Los trámites policíacos, sin embargo, seguían su orden, y el sargento insistió en llevarlos a término sin más dilaciones. Markham convino con él, y Vance, que para la solución de los problemas criminales confiaba, principalmente, en un proceso intuitivo y en los razonamientos psicológicos, se conformó por fin. El caso le había impresionado profundamente; contenía elementos que le atraían, y no quería perder una hora con las rutinarias actividades del sargento. Además, tenía sobre el caso varias ideas definidas, aunque vagamente formuladas.

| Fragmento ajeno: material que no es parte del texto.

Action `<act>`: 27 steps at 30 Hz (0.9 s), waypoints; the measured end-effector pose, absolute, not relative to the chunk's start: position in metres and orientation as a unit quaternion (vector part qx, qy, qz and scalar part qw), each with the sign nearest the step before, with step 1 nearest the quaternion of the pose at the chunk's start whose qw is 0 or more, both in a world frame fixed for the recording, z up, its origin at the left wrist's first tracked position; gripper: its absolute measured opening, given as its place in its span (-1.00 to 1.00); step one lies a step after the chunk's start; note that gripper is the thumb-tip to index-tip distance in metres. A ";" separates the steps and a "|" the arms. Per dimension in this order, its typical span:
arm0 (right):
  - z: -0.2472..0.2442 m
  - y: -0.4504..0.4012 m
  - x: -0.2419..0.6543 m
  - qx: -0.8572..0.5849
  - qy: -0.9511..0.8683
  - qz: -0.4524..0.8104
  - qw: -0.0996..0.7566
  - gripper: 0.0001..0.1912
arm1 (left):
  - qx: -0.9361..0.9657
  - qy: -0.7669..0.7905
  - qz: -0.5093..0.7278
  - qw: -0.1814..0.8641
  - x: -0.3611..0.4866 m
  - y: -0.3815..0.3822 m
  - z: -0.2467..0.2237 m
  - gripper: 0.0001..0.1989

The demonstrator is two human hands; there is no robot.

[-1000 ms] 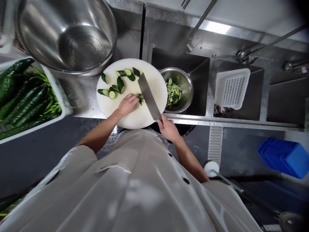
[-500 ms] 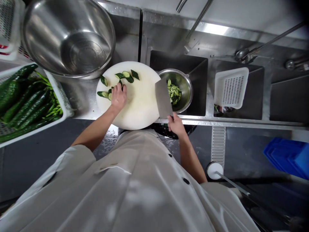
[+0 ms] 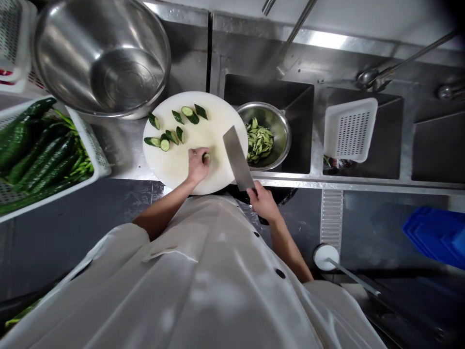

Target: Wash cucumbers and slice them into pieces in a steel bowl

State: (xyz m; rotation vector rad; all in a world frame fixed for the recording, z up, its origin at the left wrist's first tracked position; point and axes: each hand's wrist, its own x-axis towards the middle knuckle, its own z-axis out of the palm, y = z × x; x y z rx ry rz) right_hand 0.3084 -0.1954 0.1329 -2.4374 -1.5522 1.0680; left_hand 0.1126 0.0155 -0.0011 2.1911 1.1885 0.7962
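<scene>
My left hand [image 3: 198,166] is closed around a cucumber piece [image 3: 206,157] low over the round white cutting board [image 3: 174,169]; only the cut end of the piece shows. In my right hand [image 3: 264,201] is a cleaver [image 3: 238,157], gripped by its handle, its broad blade angled over the board's right edge. Several dark green cucumber chunks [image 3: 189,114] lie on the upper and left parts of the board, some with the pale cut face up. Beside the board, a steel bowl [image 3: 285,140] holds a heap of thin cucumber slices [image 3: 260,140].
Left of the board stand a large steel basin [image 3: 105,104] and a white basket [image 3: 87,140] of whole cucumbers [image 3: 43,155]. The bowl sits in a sink [image 3: 303,121]. Farther right, a white perforated basket [image 3: 350,128] rests in another sink, below a faucet [image 3: 374,80].
My left hand has moved right and toward me from the chunks, bringing a cucumber piece. The cleaver has swung left from over the bowl to the board's edge.
</scene>
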 end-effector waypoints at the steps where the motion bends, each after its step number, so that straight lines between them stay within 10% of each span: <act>1: 0.133 -0.193 0.302 -0.786 -0.511 0.347 0.022 -0.58 | 0.814 0.433 0.292 0.253 0.116 0.012 -0.001 -0.85; 27: 0.177 -0.188 0.255 -0.748 -0.532 0.380 -0.115 -0.67 | 0.954 0.120 0.144 0.234 0.093 0.057 0.018 -0.73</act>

—Una llave muy sencilla —dijo— es lo que necesitamos para abrir la puerta de este misterio. Pero sin ella no podemos hacer nada… ¡Qué situación tan asombrosa! Hay una porción de gente que confiesa alegrarse de que Montague haya muerto, y cada uno acusa al otro de haber intervenido en su muerte. Pero por otra parte, las circunstancias que lo rodean parecen excluir la posibilidad del homicidio… Fue él quien ideó el baño, y el primero que se arrojó al agua en presencia de todos… Y, sin embargo, Markham, estoy convencido de que todo fue planeado con mucho tiento y deliberado y reducido a cifras vulgares, para que tuviera las apariencias de un accidente.

Markham estaba a punto de estallar.

—Y, admitiendo todo eso, ¿cómo te propones descifrar el rompecabezas, si no es por los métodos ordinarios que propone el sargento?

—No puedo decir nada, por el momento —Vance miraba pensativo al espacio—. Tenía, sin embargo, la esperanza de visitar hoy la colección de peces tropicales de Stamm.

La exasperación de Markham estalló.

—Los peces esperarán hasta mañana. Mientras tanto, el sargento practicará los trámites ordinarios.